A ripercorrere il cammino compiuto è stata la vicepresidente Laura Bova, che durante l’assemblea ha ricostruito la nascita dell’APS e le varie tappe burocratiche che hanno consentito di dare una struttura formale all’associazione. Dall’idea iniziale di un gruppo di persone legate a Palmi si è arrivati così a una realtà ormai costituita e capace di raccogliere numerosi iscritti. “Siamo partiti da un’idea e abbiamo affrontato passo dopo passo tutto ciò che era necessario per trasformarla in un’associazione vera e propria.
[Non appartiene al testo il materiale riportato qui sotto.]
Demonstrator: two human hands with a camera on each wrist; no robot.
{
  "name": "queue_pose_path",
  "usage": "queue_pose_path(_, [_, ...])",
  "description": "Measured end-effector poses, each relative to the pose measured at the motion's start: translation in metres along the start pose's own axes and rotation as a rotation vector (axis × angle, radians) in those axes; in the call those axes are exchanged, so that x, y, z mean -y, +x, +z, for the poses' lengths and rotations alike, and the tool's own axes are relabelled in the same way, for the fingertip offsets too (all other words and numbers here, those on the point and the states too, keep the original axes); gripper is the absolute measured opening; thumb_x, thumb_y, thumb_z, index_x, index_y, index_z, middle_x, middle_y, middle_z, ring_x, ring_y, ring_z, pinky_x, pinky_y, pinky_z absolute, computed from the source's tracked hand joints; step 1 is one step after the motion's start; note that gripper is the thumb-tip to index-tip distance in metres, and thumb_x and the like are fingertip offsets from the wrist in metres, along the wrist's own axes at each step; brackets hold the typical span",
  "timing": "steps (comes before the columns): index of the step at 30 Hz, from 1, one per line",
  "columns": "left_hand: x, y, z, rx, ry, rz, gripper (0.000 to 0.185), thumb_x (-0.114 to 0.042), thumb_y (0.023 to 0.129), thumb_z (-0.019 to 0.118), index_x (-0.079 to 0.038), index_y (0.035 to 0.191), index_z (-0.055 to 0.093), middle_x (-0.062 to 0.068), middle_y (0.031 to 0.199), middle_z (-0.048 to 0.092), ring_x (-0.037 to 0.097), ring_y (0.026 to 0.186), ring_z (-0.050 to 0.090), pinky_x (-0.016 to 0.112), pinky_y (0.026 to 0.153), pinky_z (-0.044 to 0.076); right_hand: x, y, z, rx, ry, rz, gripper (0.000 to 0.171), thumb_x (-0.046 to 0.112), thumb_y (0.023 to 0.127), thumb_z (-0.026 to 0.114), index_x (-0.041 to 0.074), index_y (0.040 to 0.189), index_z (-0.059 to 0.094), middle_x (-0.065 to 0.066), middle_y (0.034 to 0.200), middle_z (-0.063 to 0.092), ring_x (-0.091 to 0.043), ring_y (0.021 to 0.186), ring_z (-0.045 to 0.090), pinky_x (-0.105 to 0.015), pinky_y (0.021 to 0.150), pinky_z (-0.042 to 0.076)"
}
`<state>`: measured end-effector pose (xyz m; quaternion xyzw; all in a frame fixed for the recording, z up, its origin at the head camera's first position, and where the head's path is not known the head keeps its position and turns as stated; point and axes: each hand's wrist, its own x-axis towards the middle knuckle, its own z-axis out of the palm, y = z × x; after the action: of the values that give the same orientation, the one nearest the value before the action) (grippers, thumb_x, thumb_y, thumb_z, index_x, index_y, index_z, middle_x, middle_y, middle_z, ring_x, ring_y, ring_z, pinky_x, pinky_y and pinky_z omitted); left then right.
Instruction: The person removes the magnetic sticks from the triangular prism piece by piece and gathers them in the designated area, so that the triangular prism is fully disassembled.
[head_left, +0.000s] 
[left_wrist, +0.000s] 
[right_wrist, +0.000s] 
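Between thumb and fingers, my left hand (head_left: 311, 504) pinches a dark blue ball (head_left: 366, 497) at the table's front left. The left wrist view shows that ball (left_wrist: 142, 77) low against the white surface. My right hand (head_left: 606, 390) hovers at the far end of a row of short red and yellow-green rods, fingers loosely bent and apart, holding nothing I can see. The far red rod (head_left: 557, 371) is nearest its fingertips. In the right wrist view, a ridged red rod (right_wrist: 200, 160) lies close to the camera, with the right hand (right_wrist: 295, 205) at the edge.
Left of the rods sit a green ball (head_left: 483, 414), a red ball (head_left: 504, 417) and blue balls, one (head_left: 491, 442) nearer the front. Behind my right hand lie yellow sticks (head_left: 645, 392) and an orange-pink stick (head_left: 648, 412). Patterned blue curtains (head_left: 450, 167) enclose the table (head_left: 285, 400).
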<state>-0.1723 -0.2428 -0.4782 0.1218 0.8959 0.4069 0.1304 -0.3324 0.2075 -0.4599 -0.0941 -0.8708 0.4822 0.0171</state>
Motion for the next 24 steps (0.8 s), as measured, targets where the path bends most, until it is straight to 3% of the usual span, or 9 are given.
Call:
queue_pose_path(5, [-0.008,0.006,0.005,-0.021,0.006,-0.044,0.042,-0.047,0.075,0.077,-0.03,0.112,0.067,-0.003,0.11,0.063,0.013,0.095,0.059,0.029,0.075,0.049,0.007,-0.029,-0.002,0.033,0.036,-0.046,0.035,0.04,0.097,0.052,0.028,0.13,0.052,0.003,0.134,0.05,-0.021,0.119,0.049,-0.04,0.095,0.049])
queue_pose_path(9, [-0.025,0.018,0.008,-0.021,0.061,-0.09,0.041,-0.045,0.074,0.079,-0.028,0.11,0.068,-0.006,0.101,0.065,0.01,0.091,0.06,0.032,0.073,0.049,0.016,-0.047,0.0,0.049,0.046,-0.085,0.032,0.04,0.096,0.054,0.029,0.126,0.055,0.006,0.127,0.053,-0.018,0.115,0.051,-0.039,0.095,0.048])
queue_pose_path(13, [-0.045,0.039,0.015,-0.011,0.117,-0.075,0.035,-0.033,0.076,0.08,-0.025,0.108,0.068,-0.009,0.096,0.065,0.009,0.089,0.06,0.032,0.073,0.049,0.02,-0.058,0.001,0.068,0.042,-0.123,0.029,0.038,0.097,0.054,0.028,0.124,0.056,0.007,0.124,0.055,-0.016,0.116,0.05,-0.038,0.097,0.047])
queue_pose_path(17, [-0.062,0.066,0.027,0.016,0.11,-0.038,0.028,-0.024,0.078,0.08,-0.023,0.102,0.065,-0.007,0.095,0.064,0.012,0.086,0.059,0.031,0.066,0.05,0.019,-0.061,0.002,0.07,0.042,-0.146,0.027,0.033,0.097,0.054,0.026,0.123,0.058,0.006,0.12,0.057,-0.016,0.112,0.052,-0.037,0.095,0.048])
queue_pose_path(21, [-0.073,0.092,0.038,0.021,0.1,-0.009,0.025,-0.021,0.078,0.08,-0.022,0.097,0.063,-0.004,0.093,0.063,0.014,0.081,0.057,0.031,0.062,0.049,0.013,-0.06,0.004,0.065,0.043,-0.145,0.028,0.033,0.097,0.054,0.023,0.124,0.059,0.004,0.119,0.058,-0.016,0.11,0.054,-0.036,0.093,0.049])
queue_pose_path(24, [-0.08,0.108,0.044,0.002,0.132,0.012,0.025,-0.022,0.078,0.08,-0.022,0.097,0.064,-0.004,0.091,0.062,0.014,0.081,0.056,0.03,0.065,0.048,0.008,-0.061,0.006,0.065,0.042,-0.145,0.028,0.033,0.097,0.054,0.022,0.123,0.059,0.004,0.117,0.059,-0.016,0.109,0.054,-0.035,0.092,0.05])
Oggi vedere tante persone che hanno scelto di aderire agli Amici di Gisa è motivo di soddisfazione e, allo stesso tempo, uno stimolo a continuare a lavorare coinvolgendo sempre di più la città”, ha sottolineato Bova.
Ad agosto tre appuntamenti tra memoria, storia e identità cittadina
Il primo appuntamento è in programma il 10 e 11 agosto in via Augimeri, ex via Toselli, con “Pennellate di Memoria”, mostra di acquerelli curata dallo storico e collezionista Giuseppe Cricrì. Le opere raccontano la Palmi del passato attraverso scorci, edifici e immagini di una città che in parte non esiste più, affiancando alla ricerca storica un racconto affidato ai colori e alle immagini.
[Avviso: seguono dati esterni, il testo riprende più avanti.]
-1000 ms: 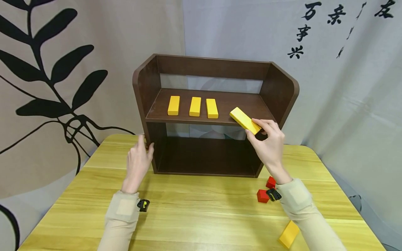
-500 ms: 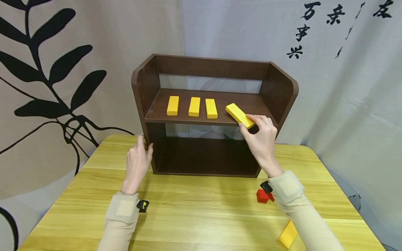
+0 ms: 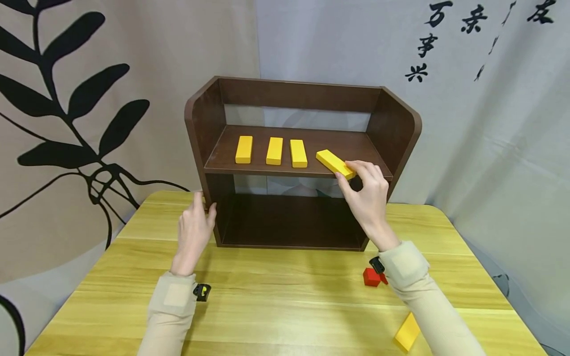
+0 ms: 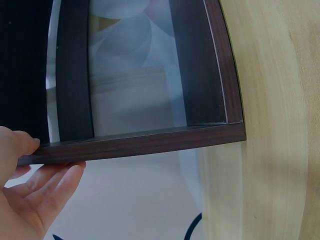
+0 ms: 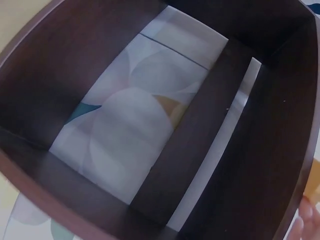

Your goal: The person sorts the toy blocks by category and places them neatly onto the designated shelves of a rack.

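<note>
A dark brown shelf unit (image 3: pixel 303 99) stood on a pale wooden counter (image 3: pixel 285 306) before draped wall cloths, one printed with black leaves and one with brush characters. The left hand (image 3: pixel 194 232) rested at the unit's left upright, thumb in front and straight fingers behind the panel's edge, as the left wrist view showed. The right hand (image 3: pixel 367 198) pinched the near end of a yellow block (image 3: pixel 335 163) between thumb and fingertips at the right of the upper shelf (image 3: pixel 352 146). That block lay up and to the left of the hand, its long axis slanting back toward the left, its far end on the board and near end at the front edge. Three more yellow blocks (image 3: pixel 274 151) lay in a row to its left, pointing front to back. On the counter, red blocks (image 3: pixel 371 277) sat beside the right sleeve, and another yellow piece (image 3: pixel 406 332) lay near the front edge.
</note>
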Action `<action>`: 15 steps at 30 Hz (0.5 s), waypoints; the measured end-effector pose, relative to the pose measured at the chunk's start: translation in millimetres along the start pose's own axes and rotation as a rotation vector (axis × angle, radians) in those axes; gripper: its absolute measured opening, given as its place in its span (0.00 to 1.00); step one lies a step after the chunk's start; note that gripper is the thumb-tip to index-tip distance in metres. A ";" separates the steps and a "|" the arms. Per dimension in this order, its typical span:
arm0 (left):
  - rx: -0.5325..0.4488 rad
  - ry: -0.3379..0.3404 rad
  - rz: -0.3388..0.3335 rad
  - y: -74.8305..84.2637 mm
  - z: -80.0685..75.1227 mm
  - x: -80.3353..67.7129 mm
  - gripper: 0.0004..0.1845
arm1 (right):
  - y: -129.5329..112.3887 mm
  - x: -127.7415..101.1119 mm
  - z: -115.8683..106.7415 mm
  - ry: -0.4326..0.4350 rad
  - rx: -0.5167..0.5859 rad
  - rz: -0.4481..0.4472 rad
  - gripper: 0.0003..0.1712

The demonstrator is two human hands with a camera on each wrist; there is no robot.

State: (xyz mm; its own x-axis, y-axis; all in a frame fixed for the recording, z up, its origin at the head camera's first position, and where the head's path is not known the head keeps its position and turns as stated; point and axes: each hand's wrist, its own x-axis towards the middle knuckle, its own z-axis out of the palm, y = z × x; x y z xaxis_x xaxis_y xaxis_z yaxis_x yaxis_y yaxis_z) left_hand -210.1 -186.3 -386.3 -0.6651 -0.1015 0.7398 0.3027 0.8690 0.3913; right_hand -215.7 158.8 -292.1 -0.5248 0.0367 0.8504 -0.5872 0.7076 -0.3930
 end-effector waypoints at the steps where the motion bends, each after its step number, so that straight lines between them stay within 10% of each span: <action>1: 0.001 0.000 0.001 -0.2 0.1 -0.1 0.14 | 1.6 -1.6 -0.3 0.009 0.012 -0.026 0.17; 15: 0.013 -0.010 -0.016 -0.2 0.1 0.6 0.14 | 13.7 -13.9 -8.3 -0.070 -0.055 -0.337 0.19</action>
State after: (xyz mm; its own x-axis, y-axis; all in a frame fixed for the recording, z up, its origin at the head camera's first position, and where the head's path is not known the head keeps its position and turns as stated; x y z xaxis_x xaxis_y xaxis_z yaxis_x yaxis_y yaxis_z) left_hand -210.7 -186.5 -385.9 -0.6766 -0.1105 0.7281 0.2834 0.8734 0.3960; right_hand -211.3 173.9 -306.4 -0.3496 -0.2524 0.9022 -0.7017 0.7087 -0.0736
Il 12 e 14 agosto sarà invece la volta de “La storia TARGAta Palmi”, un tour tra le targhe dedicate ai palmesi illustri curato da Mimmo Surace e Deborah Serratore. Il percorso partirà dallo stadio intitolato a Giuseppe Lopresti e accompagnerà palmesi e visitatori alla scoperta di nomi e vicende legati alla storia cittadina, prendendo spunto proprio dalle targhe che si incontrano attraversando Palmi e che spesso vengono osservate senza conoscere fino in fondo le persone e le storie alle quali sono dedicate.
A chiudere il calendario saranno, il 21 e 22 agosto, le iniziative sul piazzale antistante la Concattedrale con la mostra dedicata ai cento anni del quartiere Ferrobeton, curata dallo storico locale Francesco Saletta con la collaborazione della Parrocchia San Nicola e del Centro Presenza. Attraverso immagini del passato, l’esposizione ripercorrerà la storia del quartiere, restituendo volti, luoghi e momenti della sua vita nel corso di un secolo e ricostruendone i cambiamenti nel tempo.
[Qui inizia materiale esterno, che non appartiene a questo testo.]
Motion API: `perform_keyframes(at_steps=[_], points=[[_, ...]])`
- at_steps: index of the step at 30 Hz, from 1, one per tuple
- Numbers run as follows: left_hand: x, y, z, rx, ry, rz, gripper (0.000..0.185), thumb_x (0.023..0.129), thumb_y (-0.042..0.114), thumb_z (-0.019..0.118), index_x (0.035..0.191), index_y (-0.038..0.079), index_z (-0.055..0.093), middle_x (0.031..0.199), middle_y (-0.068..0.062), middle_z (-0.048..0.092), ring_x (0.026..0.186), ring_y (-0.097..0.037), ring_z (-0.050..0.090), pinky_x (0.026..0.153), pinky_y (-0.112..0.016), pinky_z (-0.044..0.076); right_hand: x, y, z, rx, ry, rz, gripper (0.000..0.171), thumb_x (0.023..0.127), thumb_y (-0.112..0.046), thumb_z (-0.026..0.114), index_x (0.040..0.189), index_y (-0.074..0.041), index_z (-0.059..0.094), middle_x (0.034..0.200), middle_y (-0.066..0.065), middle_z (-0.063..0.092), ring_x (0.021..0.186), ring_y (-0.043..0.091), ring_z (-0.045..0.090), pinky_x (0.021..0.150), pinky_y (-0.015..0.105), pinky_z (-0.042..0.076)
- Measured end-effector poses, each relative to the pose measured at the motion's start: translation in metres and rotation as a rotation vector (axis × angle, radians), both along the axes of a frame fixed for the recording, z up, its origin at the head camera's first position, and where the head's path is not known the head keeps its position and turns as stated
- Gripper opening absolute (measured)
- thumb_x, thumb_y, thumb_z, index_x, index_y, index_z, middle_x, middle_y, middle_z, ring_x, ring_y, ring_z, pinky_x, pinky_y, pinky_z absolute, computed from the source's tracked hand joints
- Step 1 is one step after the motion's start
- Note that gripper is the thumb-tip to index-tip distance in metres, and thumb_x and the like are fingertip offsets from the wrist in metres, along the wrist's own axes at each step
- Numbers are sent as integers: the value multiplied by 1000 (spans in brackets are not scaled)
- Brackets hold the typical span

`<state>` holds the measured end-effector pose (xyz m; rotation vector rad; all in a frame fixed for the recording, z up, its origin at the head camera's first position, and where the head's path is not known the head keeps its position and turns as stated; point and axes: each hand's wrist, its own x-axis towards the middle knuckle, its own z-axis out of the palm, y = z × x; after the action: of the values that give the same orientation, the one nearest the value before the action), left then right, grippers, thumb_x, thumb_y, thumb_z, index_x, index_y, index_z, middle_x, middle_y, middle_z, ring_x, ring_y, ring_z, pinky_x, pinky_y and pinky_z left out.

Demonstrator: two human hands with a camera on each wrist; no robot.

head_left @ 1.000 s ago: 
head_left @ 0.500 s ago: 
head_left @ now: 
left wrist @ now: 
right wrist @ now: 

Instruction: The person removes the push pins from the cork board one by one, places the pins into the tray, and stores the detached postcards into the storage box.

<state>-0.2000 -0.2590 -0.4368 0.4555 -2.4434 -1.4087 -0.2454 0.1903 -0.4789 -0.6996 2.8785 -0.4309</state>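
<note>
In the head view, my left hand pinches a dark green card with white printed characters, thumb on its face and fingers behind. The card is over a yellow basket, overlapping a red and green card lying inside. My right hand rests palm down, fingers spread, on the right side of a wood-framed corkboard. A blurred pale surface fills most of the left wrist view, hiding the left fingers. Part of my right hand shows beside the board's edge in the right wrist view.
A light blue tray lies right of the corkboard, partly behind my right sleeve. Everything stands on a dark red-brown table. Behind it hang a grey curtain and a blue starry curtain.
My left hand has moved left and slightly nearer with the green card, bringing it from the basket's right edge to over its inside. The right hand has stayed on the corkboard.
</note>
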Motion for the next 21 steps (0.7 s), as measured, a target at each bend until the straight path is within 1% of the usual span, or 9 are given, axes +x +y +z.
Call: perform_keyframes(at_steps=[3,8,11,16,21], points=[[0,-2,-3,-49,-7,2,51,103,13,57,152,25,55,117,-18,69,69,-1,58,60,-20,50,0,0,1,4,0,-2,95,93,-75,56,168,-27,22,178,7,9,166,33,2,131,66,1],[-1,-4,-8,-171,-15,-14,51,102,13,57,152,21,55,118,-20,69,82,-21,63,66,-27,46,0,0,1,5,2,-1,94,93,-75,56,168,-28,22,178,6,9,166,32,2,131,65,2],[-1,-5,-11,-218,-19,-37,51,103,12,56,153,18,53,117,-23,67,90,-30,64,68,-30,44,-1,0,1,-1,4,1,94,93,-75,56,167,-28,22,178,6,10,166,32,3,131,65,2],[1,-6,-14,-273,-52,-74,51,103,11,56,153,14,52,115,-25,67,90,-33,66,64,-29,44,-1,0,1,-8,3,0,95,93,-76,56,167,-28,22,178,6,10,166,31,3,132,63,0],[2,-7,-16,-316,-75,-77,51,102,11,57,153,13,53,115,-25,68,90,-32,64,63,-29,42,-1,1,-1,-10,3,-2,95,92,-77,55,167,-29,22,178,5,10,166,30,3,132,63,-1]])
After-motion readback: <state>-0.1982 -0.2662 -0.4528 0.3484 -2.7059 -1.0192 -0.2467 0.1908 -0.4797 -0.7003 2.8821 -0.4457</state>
Surace: “dobbiamo pensare già a settembre”
Per il presidente Domenico “Mimmo” Surace, il calendario di agosto non deve però rappresentare un punto di arrivo. L’obiettivo è dare continuità alla presenza dell’associazione e costruire una programmazione capace di andare oltre la stagione estiva. “Abbiamo davanti tre iniziative alle quali teniamo molto e che raccontano Palmi da prospettive differenti. Ma un’associazione non può vivere programmando soltanto l’evento immediatamente successivo. Dobbiamo già pensare a ciò che faremo da settembre in poi, costruendo un programma che abbia continuità e che permetta agli Amici di Gisa di essere presenti durante tutto l’anno”.
Un ruolo importante nel percorso dell’associazione è affidato anche alla comunicazione, curata da Rocco Filippone. L’obiettivo è raccontare non solo i singoli eventi, ma l’identità complessiva della Pro Loco e il filo conduttore che lega le varie iniziative. “Comunicare un’associazione significa raccontarne l’identità. Ogni iniziativa deve riuscire a raggiungere le persone e a far comprendere perché è stata pensata. Nel nostro caso il filo conduttore è Palmi: raccontarne le storie, far conoscere ciò che viene realizzato e creare attraverso i social un rapporto sempre più diretto con la città”.
L’assemblea di Villa Luisetta si è così conclusa con tre eventi già pronti a partire e con il lavoro per le iniziative successive già avviato. L’obiettivo dichiarato è consolidare quanto costruito finora e trasformare la programmazione culturale in una presenza stabile durante tutto l’anno.